How to easily write better schemas
The desire to write better data schemas can be difficult because of the amount of work needed and the knowledge of how to do it. Agri-food Data Canada is creating the semantic engine to help researchers write better data schemas with less effort. We are developing the semantic engine together with researchers to ensure that it meets researcher needs.
To create the semantic engine, Agri-food Data Canada is partnering with the Human Colossus Foundation to adopt their work on Overlay Capture Architecture (OCA) as the underlying schema standard. Overlay Capture Architecture is an extensible, flexible, international, open, and machine-accessible standard for schemas.

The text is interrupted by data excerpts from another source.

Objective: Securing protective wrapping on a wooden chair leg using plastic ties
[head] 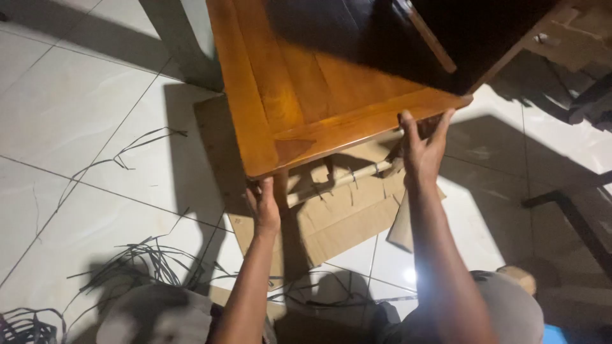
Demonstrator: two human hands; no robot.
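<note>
**Wooden table held by two hands**

Orange-brown shiny square wooden table (319, 83) fills the top of the view, tipped over a flat brown cardboard sheet (344, 223) on the white tiled floor (70, 108). The left hand (263, 205) grips under the table's near corner. The right hand (422, 148) holds the near edge with its fingers spread wide up against the wood. A pale round wooden stick (338, 181) runs under the table between the hands. Thin dark strips (143, 264) lie scattered on the floor to the left.
</note>
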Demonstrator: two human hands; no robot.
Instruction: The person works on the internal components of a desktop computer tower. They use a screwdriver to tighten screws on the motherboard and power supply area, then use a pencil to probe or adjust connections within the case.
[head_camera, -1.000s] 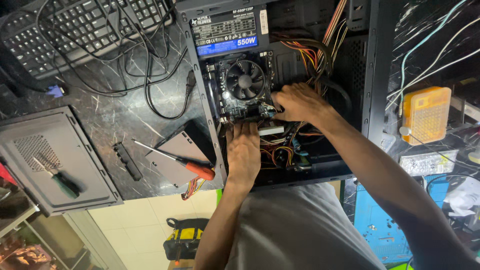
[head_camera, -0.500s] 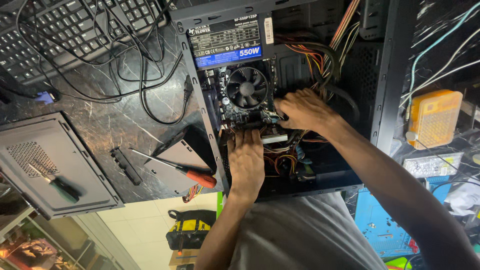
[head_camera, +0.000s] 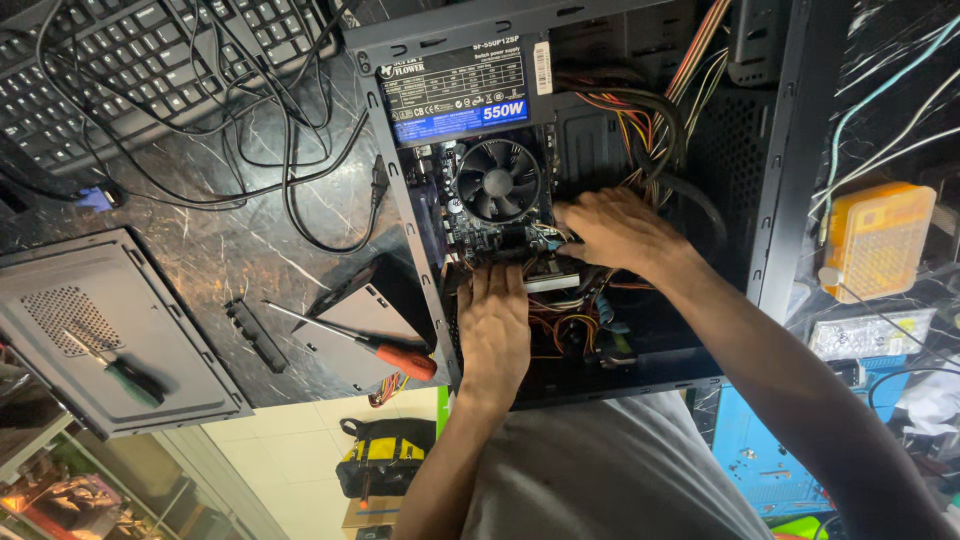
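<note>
**Both hands deep in an open computer case**

From where I stand, the black computer case lies on its side on the dark marbled counter, its side panel off, and the person leans over it with both bare hands inside. The left hand lies flat, palm down, fingers stretched forward and close together, their tips touching the lower edge of the motherboard just below the round cooler fan. It pinches nothing that I can see. The right hand reaches in from the right, knuckles up, its fingers curled down beside the fan among the wiring; whether its grip is closed on a connector or a cable I cannot tell, because the fingertips are hidden. A bundle of coloured wires runs from the power supply at the top of the case down past that hand.

Outside the case, to its left, a screwdriver with a red handle rests across a flat grey drive, and a small black bracket lies near it. Further left, the removed grey side panel carries a green-handled screwdriver. A black keyboard sits at the top left under loose black cables. An orange box stands to the right of the case.
</note>
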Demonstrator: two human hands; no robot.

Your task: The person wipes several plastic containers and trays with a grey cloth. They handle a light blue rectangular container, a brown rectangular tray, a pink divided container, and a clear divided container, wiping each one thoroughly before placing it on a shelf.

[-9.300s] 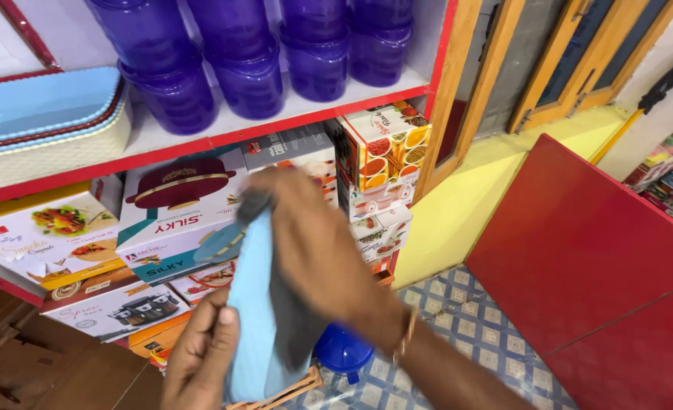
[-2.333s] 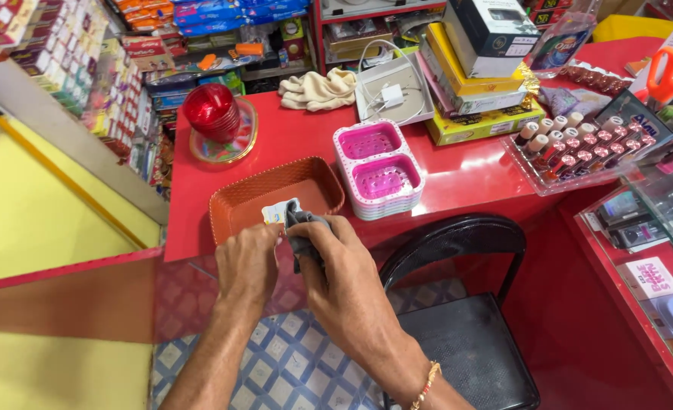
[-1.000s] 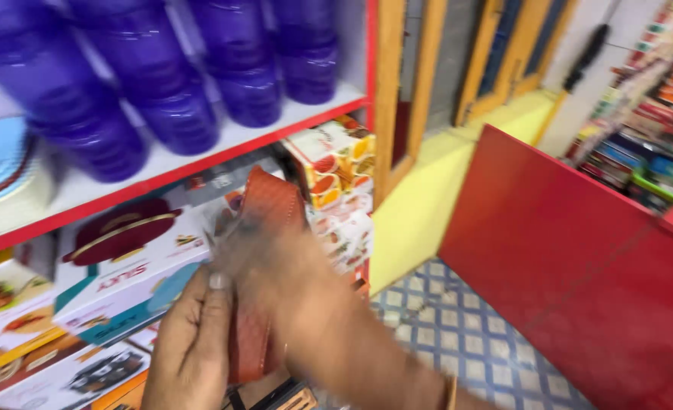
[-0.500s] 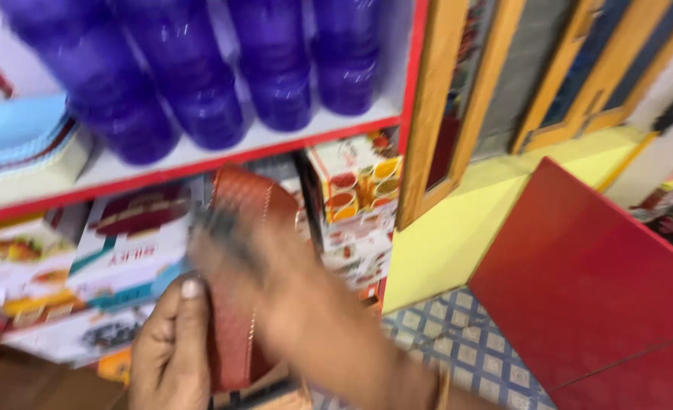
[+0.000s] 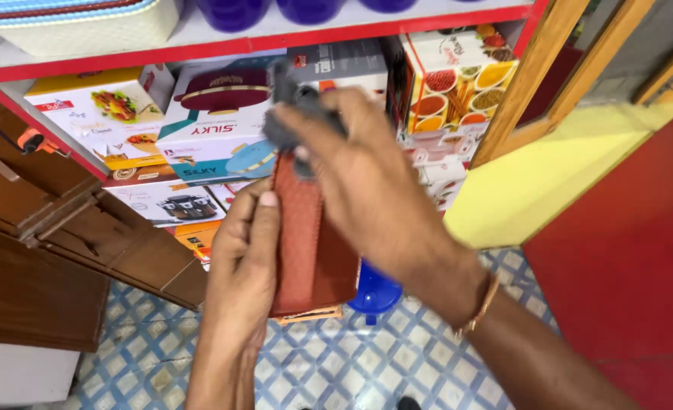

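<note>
While the brown-red woven tray point(image 5: 306, 235) is held on edge in front of the shelves, it is gripped along its left side by the left hand point(image 5: 244, 258), whose thumb is laid flat against the textured face near the upper corner and whose fingers are wrapped behind it, out of sight. The tray is thus clamped between thumb and fingers, with most of its body standing to the right of that grip and its lower edge hanging just above a blue funnel point(image 5: 374, 292) on the floor. A dark grey cloth point(image 5: 295, 114) is bunched in the right hand point(image 5: 374, 190), whose fingers are closed over it; the cloth is pressed against the top end of the tray, so the tray's upper edge lies directly under that hand. A beaded bracelet point(image 5: 479, 304) is worn on the right wrist.

Behind the hands, printed cardboard boxes point(image 5: 200, 137) of kitchenware are stacked under a red-edged shelf point(image 5: 276, 42), on which the bottoms of purple containers point(image 5: 234, 11) and a cream tray point(image 5: 86, 26) are seen. Dark wooden panels point(image 5: 40, 250) are leaned at the left, a red panel point(image 5: 633, 250) stands at the right, and blue-and-white patterned floor tiles point(image 5: 352, 364) are spread below.
</note>
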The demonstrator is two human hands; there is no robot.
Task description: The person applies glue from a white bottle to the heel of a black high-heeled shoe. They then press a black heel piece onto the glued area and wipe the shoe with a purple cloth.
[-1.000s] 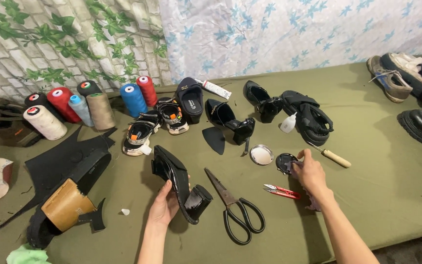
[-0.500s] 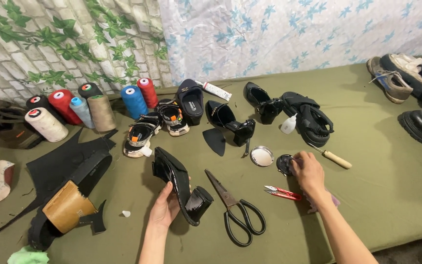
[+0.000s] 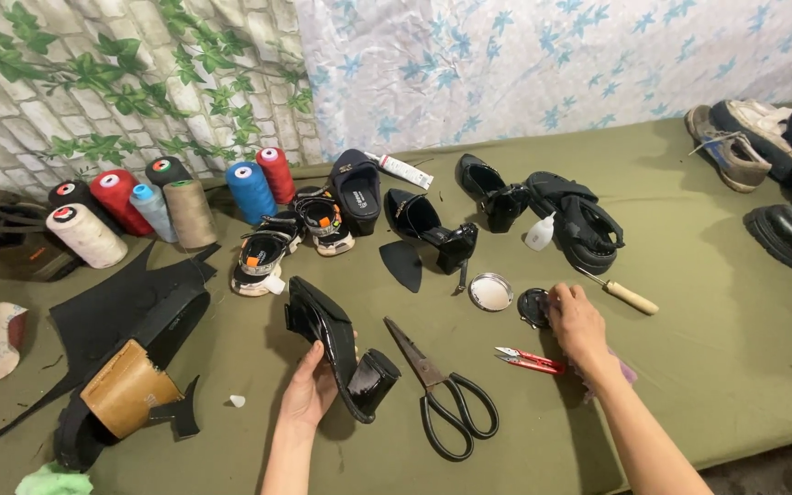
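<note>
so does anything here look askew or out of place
Mostly the round tin: its lid lies off beside the open black tin under the right hand. The left hand holds a black heeled shoe tipped on its side. Nothing spilled.

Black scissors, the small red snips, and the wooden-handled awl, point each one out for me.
black scissors (image 3: 440, 394): head view, on the pivot where blades meet handles.
small red snips (image 3: 532, 360): head view, on the red handle.
wooden-handled awl (image 3: 632, 297): head view, on the wooden handle.

Thread spools (image 3: 139, 206) line the wall, black scissors (image 3: 446, 399) lie beside red snips (image 3: 529, 360).
</note>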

An OCA schema takes a table representation of a schema and splits each feature into a separate layer. Each layer is a separate file (written in a machine-readable format) that recognizes the Capture Base which is the basic foundation of the schema describing the dataset. Layers are added to the schema adding more detail, making easier to understand and use data that has been collected and structured according to the associated schema.

There are many benefits to this layered schema architecture, especially improved interoperability and extensibility. Each layer is independent and references the unique identifier of the schema base. You can begin with a very basic schema and as it becomes necessary (or popular) you can add layers referencing the capture base and increase schema usability. You can also extend and improve other people’s schemas to fit your needs. For example, you can add a layer with the labels and information in your own language to make it easier for users who don’t speak the original documented language. Rather than creating a new schema, you add new layers while keeping the same schema base which keeps your data interoperable.

Layers can be more than just descriptions and labels. For example, you can add a data transformation layer which contain the instructions for how to transform data from another schema into your format. This might be important when you want to work with data where the units are in an unusual format; the data transformation layer records how to transform data from one schema type to another, making data collected with two different schema bases interoperable.
The semantic engine being created by Agri-food Data Canada in partnership with the Human Colossus Foundation lets researchers create, use and export schemas using the flexible and extensible OCA standard. The semantic engine is an engine to help researchers generate meaning for data.